(YOUR ASSIGNMENT) Set down, please, exactly the lines below that run from the line with "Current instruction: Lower" to the line with "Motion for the", both lines included.
═════ INFORMATION PROVIDED
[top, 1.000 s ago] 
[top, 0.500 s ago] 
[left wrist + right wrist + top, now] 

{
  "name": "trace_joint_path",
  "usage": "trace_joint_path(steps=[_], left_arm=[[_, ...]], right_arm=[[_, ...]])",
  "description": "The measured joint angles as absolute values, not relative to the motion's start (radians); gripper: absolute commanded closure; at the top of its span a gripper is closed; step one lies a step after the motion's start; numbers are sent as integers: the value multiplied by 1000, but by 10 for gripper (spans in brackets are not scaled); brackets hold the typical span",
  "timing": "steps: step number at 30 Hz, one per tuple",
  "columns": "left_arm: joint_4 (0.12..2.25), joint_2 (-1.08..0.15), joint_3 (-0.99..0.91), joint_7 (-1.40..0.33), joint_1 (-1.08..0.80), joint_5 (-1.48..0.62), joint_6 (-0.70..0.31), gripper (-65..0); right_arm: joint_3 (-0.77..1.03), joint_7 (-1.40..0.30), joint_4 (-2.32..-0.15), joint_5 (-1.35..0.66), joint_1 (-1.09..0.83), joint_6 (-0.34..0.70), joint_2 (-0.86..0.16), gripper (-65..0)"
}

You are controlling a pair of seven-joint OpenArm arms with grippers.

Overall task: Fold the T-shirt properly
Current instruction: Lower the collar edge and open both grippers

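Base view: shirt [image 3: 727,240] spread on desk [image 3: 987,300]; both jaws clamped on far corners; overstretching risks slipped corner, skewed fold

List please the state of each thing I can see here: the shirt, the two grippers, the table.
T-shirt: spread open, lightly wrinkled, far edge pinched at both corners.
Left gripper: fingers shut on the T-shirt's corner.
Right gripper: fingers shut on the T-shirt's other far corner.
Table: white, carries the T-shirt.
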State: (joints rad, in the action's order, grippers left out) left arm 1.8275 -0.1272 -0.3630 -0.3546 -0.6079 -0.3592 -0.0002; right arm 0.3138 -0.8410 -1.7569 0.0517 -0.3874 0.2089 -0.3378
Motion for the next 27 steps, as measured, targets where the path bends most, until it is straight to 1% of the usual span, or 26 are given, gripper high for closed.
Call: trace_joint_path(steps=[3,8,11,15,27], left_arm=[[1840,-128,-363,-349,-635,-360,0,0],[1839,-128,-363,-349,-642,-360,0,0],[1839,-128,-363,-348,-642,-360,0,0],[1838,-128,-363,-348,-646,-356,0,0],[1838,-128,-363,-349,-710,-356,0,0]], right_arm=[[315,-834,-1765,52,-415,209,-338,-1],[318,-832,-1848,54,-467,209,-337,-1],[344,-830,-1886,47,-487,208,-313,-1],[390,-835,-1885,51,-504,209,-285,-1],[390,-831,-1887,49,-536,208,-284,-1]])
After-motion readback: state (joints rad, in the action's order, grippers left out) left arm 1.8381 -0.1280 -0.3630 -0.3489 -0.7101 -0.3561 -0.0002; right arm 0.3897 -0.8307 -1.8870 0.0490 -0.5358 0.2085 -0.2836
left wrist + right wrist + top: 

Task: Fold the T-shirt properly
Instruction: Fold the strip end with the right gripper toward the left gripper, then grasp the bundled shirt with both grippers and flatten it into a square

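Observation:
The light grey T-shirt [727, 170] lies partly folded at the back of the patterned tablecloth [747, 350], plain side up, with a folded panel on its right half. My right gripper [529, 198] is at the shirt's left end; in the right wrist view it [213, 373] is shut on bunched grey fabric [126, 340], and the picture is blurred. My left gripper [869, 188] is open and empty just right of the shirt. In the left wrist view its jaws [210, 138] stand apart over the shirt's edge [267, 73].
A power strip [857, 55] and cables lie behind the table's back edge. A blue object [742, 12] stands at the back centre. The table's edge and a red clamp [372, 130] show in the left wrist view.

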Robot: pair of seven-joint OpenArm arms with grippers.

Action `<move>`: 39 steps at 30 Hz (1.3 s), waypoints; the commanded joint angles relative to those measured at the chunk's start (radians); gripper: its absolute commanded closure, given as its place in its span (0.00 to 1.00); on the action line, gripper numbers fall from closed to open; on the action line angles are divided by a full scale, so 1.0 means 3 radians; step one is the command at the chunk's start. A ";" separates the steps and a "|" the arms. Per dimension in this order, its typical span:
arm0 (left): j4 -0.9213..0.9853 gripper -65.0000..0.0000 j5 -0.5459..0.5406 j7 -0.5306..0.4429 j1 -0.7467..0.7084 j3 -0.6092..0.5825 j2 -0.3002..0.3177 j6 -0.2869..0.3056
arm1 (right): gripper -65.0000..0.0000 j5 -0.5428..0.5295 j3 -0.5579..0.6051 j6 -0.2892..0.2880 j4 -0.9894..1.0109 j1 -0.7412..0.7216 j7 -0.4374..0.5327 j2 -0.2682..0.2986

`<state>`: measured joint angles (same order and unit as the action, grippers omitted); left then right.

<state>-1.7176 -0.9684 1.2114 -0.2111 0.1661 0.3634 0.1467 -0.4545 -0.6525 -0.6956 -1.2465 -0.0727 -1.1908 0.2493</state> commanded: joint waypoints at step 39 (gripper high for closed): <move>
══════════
(SOLUTION TO THE PROBLEM)
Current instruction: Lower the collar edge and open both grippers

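Base view: shirt [image 3: 727,240] spread on desk [image 3: 987,300]; both jaws clamped on far corners; overstretching risks slipped corner, skewed fold

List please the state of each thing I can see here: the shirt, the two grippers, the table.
T-shirt: spread open, lightly wrinkled, far edge pinched at both corners.
Left gripper: fingers shut on the T-shirt's corner.
Right gripper: fingers shut on the T-shirt's other far corner.
Table: white, carries the T-shirt.
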State: (joints rad, in the action's order, grippers left out) left arm 1.8275 -0.1272 -0.3630 -0.3546 -0.6079 -0.3592 -0.0002; right arm 0.3138 -0.8410 -1.7569 0.0517 -0.3874 0.2089 -0.3378
Motion for the next 27 steps, as measured, targets where the path bends most, until it is straight to 1% of the usual span, or 26 are given, gripper high for closed.

The requested output has been given in full.